I’ve been asked many, many times what happened next. When the cameras stopped rolling and the audience filed out, what happened to muggins here? Well, I’ll now do my best to describe it.
For added drama, I’ll be slipping into the present tense, but I don’t want that to suggest in any way that this took place anything other than a long, long time ago.110
‘Why did you do it? Huh? Why the eff did you do it, Partridge?’
A bad-breathed copper shouts in my face and I turn my head away from what I think is the odour of Walker’s Smoky Bacon – which I usually quite enjoy.
‘What’s your motive, Alan?’ says a woman detective constable. ‘Whatcha kill the victim for?’
I’m in a dark, dank room deep in the nick, handcuffed like a common criminal.
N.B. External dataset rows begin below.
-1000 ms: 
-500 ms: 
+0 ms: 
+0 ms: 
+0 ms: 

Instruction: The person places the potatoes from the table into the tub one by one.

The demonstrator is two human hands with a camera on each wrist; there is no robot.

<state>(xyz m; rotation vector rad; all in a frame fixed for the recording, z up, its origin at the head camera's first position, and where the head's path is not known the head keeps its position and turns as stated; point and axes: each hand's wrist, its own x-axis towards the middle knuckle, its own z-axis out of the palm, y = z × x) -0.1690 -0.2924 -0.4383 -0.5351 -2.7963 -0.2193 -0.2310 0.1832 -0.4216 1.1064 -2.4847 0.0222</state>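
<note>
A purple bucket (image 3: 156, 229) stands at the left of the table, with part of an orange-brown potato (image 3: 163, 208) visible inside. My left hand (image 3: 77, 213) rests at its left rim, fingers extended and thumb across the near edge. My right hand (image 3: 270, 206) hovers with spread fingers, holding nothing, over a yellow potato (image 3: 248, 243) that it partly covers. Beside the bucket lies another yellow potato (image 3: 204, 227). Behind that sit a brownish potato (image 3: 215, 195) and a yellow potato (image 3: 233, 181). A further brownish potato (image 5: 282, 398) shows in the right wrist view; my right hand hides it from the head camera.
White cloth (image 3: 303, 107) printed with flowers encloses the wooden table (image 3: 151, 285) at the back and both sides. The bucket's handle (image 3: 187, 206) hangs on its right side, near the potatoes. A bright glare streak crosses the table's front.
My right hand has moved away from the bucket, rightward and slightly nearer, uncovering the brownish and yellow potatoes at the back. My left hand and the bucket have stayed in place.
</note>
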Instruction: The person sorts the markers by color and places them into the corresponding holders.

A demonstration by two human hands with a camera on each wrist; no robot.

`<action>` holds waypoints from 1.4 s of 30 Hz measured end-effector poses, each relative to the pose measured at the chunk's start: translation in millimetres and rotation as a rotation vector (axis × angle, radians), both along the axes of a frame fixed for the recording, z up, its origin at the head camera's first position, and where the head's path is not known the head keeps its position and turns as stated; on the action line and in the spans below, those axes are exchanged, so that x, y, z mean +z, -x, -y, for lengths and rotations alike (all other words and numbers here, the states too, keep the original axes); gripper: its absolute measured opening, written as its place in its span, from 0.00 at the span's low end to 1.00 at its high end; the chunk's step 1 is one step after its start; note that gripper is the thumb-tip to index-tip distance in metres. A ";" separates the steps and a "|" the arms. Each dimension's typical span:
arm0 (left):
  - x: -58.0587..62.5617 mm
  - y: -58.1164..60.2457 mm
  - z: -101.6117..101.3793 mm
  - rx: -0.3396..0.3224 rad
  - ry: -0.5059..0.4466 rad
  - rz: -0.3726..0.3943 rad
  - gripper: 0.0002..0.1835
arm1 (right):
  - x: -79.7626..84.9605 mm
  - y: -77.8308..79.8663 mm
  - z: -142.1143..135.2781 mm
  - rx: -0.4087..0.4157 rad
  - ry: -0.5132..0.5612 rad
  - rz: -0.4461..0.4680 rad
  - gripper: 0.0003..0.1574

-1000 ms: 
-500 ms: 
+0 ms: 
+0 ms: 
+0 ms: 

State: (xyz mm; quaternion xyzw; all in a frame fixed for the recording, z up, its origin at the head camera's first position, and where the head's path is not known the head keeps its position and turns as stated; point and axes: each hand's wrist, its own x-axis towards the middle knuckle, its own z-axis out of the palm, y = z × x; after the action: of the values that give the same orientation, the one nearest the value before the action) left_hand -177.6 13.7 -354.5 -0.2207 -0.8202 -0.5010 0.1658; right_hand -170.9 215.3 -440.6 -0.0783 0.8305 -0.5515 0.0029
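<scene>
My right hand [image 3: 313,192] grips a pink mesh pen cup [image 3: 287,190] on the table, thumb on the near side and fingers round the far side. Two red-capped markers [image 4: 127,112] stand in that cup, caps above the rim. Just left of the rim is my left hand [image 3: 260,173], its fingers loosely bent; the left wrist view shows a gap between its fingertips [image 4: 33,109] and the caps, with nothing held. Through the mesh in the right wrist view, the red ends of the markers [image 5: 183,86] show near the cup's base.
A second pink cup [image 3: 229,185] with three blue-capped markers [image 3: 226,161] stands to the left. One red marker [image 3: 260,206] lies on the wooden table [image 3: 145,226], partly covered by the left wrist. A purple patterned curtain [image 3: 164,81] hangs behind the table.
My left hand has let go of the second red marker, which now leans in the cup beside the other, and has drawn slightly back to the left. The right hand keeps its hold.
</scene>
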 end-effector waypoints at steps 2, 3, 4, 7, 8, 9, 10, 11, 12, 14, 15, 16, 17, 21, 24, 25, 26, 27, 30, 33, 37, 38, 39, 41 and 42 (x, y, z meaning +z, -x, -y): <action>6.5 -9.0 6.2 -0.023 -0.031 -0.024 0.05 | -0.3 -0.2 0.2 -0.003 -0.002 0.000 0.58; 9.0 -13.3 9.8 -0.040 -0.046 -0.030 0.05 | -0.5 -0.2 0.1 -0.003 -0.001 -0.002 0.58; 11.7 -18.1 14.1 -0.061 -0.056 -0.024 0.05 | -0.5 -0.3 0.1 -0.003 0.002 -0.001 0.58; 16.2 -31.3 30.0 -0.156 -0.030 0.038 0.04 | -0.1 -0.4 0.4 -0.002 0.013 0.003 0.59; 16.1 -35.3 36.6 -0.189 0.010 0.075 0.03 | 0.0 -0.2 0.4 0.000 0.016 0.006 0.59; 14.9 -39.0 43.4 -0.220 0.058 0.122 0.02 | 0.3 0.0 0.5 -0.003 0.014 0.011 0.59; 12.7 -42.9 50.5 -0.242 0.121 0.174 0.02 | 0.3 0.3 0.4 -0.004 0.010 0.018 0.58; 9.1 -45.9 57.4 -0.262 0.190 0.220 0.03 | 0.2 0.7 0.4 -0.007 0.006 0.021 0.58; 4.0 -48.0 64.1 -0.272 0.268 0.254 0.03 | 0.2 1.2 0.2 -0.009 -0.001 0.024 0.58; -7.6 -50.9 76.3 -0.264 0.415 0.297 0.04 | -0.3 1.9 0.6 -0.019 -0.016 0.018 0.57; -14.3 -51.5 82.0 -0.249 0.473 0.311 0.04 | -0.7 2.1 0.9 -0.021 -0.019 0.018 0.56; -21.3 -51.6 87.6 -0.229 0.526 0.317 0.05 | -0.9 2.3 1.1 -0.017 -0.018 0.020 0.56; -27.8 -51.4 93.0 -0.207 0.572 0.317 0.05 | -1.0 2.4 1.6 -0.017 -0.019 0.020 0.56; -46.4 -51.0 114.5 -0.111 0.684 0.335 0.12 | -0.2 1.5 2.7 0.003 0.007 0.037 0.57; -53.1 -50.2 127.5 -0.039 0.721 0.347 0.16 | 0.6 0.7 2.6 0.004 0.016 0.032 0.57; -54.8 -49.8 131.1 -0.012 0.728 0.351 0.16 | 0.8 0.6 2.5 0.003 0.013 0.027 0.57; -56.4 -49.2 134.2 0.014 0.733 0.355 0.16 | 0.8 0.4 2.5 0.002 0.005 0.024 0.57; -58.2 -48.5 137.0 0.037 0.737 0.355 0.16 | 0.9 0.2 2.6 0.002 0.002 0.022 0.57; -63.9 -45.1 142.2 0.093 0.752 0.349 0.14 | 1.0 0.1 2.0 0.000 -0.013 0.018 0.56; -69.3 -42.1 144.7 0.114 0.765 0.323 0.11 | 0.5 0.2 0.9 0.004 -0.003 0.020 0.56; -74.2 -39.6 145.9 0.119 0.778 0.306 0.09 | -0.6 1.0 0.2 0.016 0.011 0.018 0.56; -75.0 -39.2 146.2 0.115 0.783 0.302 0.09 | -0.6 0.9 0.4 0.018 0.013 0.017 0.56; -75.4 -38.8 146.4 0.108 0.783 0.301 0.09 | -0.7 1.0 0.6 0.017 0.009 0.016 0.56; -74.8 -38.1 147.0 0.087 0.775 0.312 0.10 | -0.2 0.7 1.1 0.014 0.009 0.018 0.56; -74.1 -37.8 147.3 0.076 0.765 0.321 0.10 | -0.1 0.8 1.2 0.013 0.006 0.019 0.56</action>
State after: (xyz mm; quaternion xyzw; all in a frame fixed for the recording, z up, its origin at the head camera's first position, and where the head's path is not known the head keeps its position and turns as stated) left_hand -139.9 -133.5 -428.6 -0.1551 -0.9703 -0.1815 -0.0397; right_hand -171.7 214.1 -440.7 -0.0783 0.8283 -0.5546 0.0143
A strip light flickers and buzzes as a rat scuttles across the floor.111 The woman detective constable screams in frustration and slaps me across the face.112 My eye closes up but I look back at her defiantly.113
The interrogation goes on for ages. ‘Please,’ I hear myself say. ‘I’ve told you all I know. Can I please just go home? I’m doing a store opening at ten for World of Leather.’
‘The only thing you’ll be in tomorrow is a World of Trouble,’ says the copper, a line that even at the time I thought was pretty good for someone who probably didn’t get any A-levels.
Truth is, there is no store opening. With negotiations for a second series of KMKY going well, I have two other meetings the next morning that could shape my career. A current affairs show for a soon-to-be-launched TV channel from the mind of Kelvin McKenzie (alongside Derek Jameson), and a quiz show for Maltese television that was based on Blockbusters. Both meetings are slated to take place in the same branch of Harry Ramsdens. I need to be there.